What you will do:
The output should be all lines of the entries below in which the word "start" occurs.
====== Source data
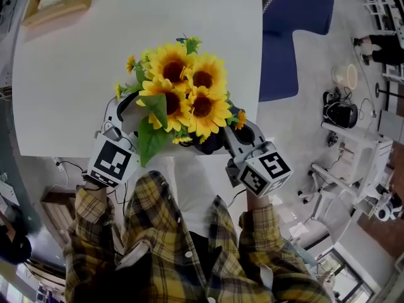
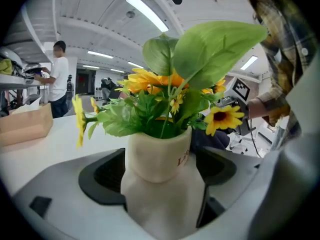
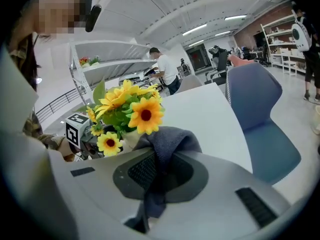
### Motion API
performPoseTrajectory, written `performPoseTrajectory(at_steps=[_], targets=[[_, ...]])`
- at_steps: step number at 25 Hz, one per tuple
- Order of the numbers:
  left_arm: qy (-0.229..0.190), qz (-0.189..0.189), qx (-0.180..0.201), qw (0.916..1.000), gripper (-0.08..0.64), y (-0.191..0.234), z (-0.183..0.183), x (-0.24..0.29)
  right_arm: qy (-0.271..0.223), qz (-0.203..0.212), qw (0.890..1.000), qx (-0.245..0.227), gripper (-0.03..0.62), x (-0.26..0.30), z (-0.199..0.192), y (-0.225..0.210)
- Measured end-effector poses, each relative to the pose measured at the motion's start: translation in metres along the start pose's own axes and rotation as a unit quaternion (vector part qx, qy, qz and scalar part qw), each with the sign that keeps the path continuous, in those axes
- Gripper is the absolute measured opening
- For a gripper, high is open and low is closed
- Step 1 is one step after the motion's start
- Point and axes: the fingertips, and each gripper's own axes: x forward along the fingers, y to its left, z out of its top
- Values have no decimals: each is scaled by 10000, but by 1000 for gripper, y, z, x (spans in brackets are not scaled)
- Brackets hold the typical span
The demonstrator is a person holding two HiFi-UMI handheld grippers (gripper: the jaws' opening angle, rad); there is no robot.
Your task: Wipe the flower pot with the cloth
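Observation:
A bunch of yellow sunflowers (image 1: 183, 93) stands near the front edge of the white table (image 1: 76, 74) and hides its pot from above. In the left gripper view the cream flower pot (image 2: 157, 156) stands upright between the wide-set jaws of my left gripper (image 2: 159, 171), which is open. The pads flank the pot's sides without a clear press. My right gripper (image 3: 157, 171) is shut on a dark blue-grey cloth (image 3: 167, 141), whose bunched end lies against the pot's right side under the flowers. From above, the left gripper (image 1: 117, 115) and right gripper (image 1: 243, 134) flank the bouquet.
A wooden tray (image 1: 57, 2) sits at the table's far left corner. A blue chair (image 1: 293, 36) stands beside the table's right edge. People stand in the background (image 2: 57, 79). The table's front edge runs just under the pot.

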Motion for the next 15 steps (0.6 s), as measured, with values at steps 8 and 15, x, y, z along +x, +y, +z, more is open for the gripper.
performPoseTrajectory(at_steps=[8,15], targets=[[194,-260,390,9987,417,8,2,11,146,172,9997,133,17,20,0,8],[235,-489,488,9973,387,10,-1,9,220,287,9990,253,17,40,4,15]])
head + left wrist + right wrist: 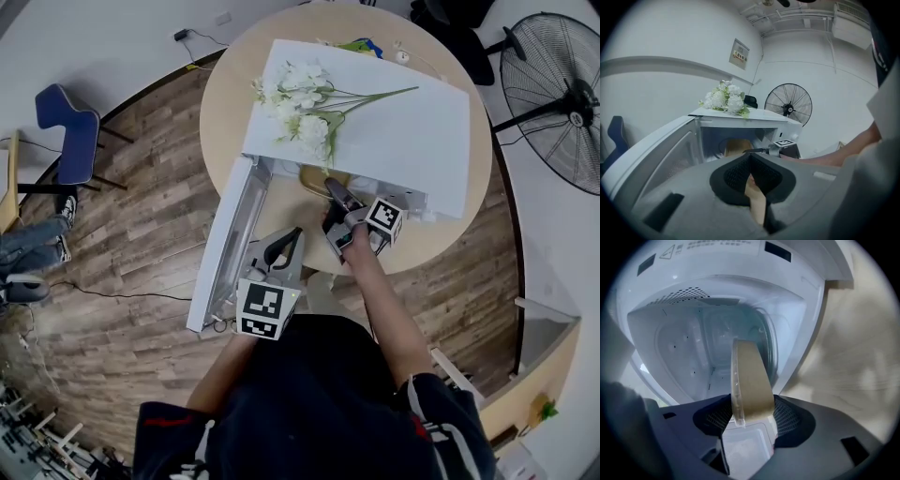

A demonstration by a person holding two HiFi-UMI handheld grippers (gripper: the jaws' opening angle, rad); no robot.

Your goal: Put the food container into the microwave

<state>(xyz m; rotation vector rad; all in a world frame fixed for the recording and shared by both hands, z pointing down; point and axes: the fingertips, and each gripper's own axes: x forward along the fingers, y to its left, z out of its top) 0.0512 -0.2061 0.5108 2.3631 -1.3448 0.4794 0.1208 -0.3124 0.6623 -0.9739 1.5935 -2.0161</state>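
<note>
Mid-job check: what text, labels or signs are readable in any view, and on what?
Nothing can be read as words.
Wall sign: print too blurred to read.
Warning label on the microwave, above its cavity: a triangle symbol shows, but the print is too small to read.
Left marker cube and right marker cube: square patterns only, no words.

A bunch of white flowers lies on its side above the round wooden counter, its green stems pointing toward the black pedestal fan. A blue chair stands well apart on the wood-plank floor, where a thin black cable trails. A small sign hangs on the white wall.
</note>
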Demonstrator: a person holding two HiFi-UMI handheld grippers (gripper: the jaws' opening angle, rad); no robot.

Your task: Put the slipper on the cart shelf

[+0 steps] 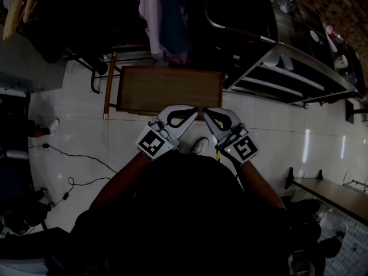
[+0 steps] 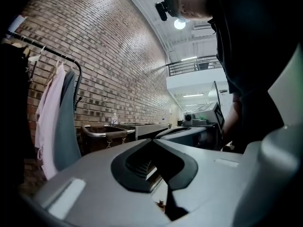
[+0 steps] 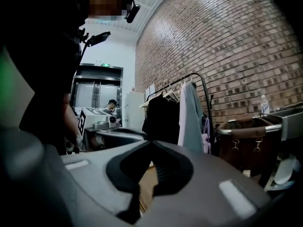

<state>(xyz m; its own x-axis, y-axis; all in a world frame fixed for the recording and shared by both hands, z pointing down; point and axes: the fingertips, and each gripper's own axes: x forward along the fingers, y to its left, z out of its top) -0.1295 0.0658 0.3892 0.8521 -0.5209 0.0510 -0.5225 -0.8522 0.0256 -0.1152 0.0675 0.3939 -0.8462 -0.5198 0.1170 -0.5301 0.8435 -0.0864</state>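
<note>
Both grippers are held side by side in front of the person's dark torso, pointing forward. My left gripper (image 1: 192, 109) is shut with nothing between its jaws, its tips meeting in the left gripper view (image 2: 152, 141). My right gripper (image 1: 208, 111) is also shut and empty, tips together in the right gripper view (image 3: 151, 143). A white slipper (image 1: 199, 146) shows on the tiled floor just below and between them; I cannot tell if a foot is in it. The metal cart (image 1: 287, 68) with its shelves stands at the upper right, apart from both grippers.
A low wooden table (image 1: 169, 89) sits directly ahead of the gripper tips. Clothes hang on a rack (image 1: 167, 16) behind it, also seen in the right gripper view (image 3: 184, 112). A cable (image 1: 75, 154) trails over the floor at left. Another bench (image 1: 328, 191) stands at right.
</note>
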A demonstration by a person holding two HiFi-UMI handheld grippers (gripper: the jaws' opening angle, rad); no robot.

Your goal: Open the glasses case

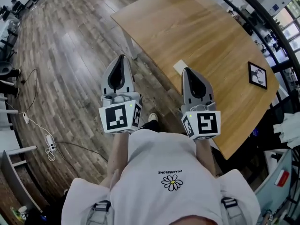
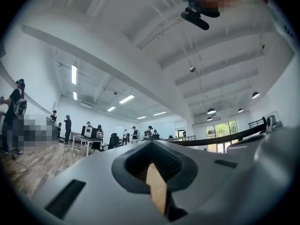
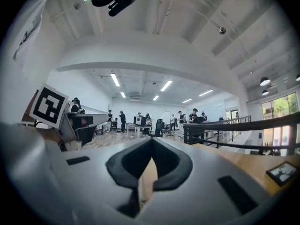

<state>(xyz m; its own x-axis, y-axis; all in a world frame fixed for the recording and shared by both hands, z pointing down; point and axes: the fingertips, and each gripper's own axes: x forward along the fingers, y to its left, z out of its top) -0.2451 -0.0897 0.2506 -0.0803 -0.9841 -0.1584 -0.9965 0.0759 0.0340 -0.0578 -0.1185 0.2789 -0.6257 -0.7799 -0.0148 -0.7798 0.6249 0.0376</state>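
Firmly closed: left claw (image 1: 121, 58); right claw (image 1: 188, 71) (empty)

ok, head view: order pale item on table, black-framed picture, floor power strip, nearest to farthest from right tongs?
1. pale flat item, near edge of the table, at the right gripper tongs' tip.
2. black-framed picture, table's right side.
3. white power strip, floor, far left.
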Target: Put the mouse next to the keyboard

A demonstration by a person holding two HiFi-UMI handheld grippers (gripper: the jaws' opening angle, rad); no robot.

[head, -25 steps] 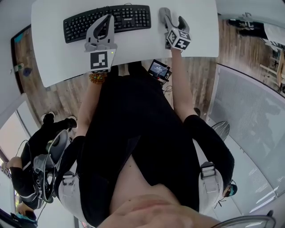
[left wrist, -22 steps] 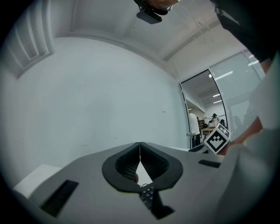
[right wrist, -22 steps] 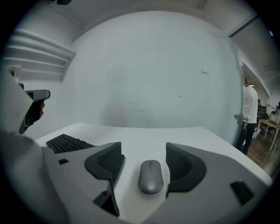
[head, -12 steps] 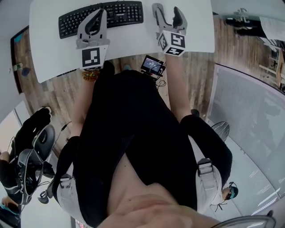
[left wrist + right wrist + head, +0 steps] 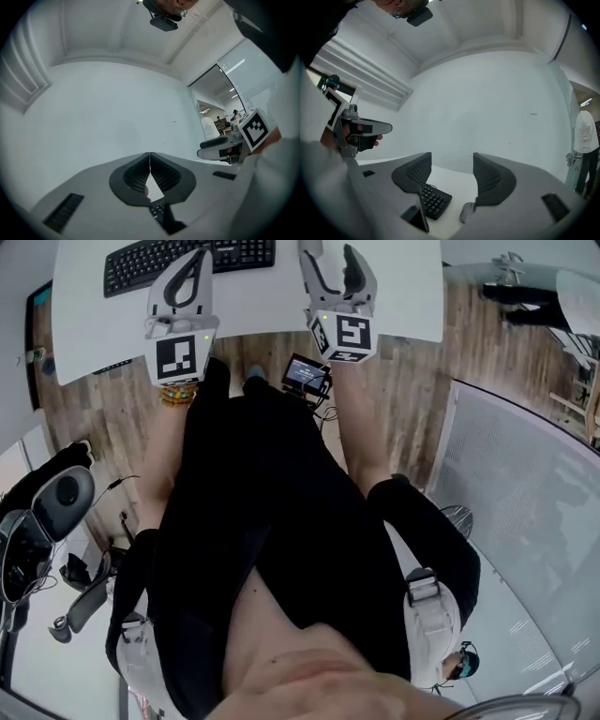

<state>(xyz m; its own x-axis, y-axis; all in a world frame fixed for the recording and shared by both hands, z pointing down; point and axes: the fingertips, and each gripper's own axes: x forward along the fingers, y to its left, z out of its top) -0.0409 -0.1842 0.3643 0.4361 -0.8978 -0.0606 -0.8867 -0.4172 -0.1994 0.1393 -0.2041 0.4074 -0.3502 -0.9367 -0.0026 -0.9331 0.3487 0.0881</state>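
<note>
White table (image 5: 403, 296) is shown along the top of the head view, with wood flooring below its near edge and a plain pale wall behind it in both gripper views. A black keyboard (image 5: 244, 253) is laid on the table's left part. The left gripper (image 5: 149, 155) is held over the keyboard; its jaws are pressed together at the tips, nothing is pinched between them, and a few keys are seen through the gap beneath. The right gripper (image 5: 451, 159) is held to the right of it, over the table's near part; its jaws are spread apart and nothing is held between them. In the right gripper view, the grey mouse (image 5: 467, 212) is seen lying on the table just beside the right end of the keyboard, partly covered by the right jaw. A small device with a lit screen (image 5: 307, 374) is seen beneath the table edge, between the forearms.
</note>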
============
Answer for this exercise:
- Measured end-effector poses, each relative to the pose measured at the motion's start: translation in metres along the start pose's own axes and rotation as a unit quaternion (vector part qx, qy, qz and scalar part qw), each with the sign that keeps the path continuous, in those axes
- Step 1 is one step after the motion's start

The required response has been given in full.